How to find a equation with a given vertex


I will be explaining how to find an equation when given a vertex.


Example 1:

Step 1: Vertex: (2,5). From this we can tell that the x-intercept is 2 and the y-intercept is 5. Now we can plug the two numbers into the Vertex Form. y=a(x-h)²+k is the Vertex Form, and when we plug in the x and y intercept, we need to understand that h is x and k is y. So we would write y=a(x-2)²+5 (When we put in the x-intercept in the h, we have to multiply the number by -1 so we flip the positive/negative).
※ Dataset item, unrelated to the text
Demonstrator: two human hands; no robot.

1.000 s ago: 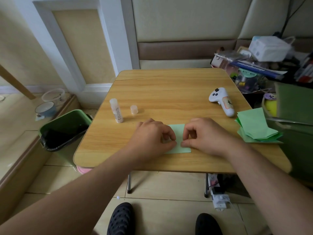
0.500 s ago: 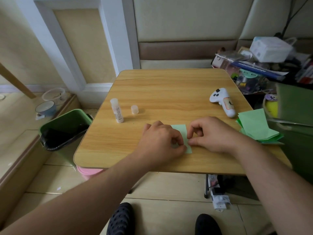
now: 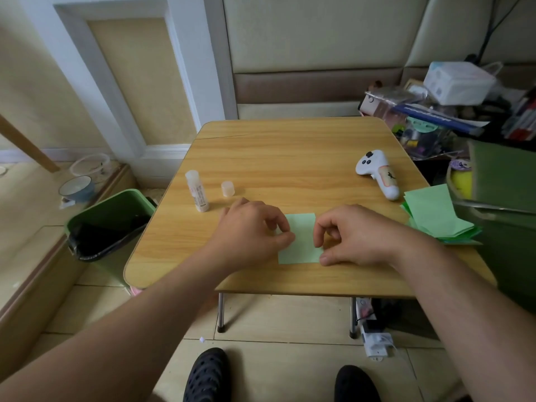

When we graph the equation, we graph the x-intercept starting from 0 and move left/right according to whether the x-intercept is positive or negative. In this case, we will move 2 places to the right. Next we will graph the y-intercept starting from 0 and move up/down according to whether the y-intercept is positive or negative. In this case, we will move 5 places up.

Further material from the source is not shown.